Trust Me
At the end of week‑long training on how to facilitate leadership development programs using high and low ropes courses, the instructor told us we were headed to the ‘pamper pole.’ “Perfect!” I said to myself…”I sure could use some pampering right now…”
Imagine my surprise when we arrived at the pamper pole and I discovered the pamper pole was a 60’ telephone pole that I was to climb to the top of using stubby 3” foothold and not some fantastic swing where I would be cradled and pampered! Not being one to shy away from a challenge, even if I’m exhausted and recognize that I need a break, I climbed the pole and my legs began to tremble with fear and exhaustion.
As I climbed, I knew that I would need to stand on top of the pole – a surface that was less an than 8” across – and then jump off and try to catch a trapeze that was swinging ~5’ away from the pole. With each subsequent step up the pole, I questioned whether I would have the courage to jump, whether my climbing rope would hold if I missed the trapeze, and whether my belay partners would have the strength to hold me if I fell.

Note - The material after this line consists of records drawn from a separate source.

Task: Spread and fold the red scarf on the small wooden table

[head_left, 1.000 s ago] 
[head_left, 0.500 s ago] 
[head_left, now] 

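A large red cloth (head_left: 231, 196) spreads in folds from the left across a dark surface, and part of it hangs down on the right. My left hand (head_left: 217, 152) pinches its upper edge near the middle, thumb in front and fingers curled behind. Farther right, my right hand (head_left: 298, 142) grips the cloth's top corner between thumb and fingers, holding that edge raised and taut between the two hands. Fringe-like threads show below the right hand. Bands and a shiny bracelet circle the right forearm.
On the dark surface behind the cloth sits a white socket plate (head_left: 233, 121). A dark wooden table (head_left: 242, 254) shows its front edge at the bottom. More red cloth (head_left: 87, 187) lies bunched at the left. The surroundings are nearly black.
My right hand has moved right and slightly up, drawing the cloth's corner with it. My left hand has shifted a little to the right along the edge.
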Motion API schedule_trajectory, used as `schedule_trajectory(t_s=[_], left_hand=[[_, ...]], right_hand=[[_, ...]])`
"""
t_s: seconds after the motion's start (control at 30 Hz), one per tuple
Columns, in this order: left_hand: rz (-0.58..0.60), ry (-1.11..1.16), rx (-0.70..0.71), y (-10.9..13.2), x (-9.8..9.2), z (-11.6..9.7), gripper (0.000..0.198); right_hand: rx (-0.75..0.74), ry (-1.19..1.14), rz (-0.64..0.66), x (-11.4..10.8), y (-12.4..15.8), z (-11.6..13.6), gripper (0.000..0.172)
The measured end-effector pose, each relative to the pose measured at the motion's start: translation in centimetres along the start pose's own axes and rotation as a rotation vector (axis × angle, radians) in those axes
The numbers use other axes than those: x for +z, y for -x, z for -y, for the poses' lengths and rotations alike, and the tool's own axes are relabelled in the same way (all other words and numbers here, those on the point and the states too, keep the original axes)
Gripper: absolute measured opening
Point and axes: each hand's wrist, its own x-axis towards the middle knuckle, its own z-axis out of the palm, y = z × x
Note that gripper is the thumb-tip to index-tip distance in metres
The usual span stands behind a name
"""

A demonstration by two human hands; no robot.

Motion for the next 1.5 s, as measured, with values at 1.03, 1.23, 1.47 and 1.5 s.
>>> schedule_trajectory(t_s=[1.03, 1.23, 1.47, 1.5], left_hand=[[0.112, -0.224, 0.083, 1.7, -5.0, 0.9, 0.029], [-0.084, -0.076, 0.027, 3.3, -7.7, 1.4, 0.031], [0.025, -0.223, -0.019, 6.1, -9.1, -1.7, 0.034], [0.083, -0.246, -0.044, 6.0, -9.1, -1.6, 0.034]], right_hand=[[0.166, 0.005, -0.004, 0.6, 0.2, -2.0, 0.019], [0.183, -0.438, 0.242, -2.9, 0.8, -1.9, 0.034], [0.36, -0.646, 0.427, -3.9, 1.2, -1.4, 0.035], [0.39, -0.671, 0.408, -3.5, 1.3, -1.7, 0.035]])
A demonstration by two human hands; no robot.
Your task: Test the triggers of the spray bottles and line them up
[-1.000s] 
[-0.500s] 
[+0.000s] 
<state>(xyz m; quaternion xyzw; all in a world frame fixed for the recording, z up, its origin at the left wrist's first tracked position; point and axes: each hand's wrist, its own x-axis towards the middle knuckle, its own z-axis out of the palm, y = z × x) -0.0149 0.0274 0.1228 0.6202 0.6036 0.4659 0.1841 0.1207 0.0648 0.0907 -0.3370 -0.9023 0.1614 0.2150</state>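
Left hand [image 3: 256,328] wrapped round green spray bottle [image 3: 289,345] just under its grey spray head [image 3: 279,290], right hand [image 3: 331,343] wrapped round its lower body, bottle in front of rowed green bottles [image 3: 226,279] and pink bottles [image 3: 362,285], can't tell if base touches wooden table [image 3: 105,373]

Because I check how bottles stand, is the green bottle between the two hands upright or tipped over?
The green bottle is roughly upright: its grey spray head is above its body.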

When I got to the top, I stood on shaking legs, which in turn caused the telephone pole to shake and sway. I experienced many moments of desperately needing diapers to contain the fear manifesting itself physically (hence, where the name ‘pamper pole’ comes from), and then I heard my most courageous inner‑voice telling me that everything I had done over the week had prepared me for this so just I should just JUMP! And then I could hear the cheers from the friends I had made over the past week encouraging me and telling me I would be okay on the other side. And so I jumped, and I caught the trapeze, and then I was belayed down from the trapeze by my friends who kept me safe.
Trust – it’s our belief that the people we work with and our organization is reliable, consistent, and effective. In times of change, our ability to trust is impacted by many things – how much trust we felt before things changed and our proximity to information and decision makers. Both of these versions of trust are somewhat “external” to us in that they depend on us trusting other people. And there is another type of trust that is powerful in times of change – our trust in ourselves.
The trust we felt coming into the changes we’re experiencing have a huge impact on whether we feel like “we are in this together” or whether we feel like “we are alone.” Teams with strong culture and a high degree of trust are much more likely to “hold each other” and the work of their team together through change. People with strong relationships are likely to feel connected to one another through the change and reach out to offer and ask for support.
Trust is a “hope in the unseen” and so our proximity to information and people with decision making power greatly impacts how much we are able to trust in times of change and uncertainty. “I know and trust XYZ person, and know that s/he is at the table making decisions on behalf of me and our team” is very different than “I don’t know who is making decisions,” “I know who is making the decisions but I don’t have a relationship with them and therefore don’t know if I can trust them,” or “I know who is making the decisions and I don’t trust them.”
Our relationships matter, and proximity to people making decisions and the information that is informing those decisions also matters. Margaret Wheatley writes that “The role of information is revealed in the word itself: in‑formation…For a system to remain alive, information must be continually shared. Information is necessary for new order, an order not imposed, but order self‑organized…Intelligence emerges when a certain level of organization is reached which enables the system to process information. The greater the ability to process information, the greater level of intelligence. We begin to see that organizational intelligence is not something that resides in a few experts, specialists, or leaders. Instead, it is a system‑wide capacity directly related to how open the organization is to new and disconfirming information, and how effectively that information can be interpreted by anyone in the organization.” And this is where proximity to information matters – those of us closest to information feel a part of the formation of what lies ahead; those of us who don’t feel informed may feel removed from what is forming.
And so what do we do to feel trust during times of change and uncertainty?
- Rely on relationships with people who can help support us (and who we can help support) – whether those are inside or outside of the organization in which you work. These relationships and the perspectives and experiences of others help remind us that we’re not alone, and that others have or are experiencing similar emotions and reactions.
- Gather and share information – take off the information chastity belt and ask questions, seek multiple perspectives, and test the assumptions we are making with information that can confirm or dispel the stories we create and pass along. Share information, perspectives, and opinions with others so that information can be included in the formation of what lies ahead.
- Trust yourself – remind yourself of times when you have experienced (and survived) a significant change and reassure yourself that everything you have done until now has prepared for what lies ahead; really examine the reality behind any negative “self‑talk” that is undermining your ability to trust in your own capabilities; and name and examine what you are afraid of, angry about, and sad because of so you can get clear on what you personally need right now. And then give yourself permission to take care of yourself.
How do you feel trust during times of change and uncertainty?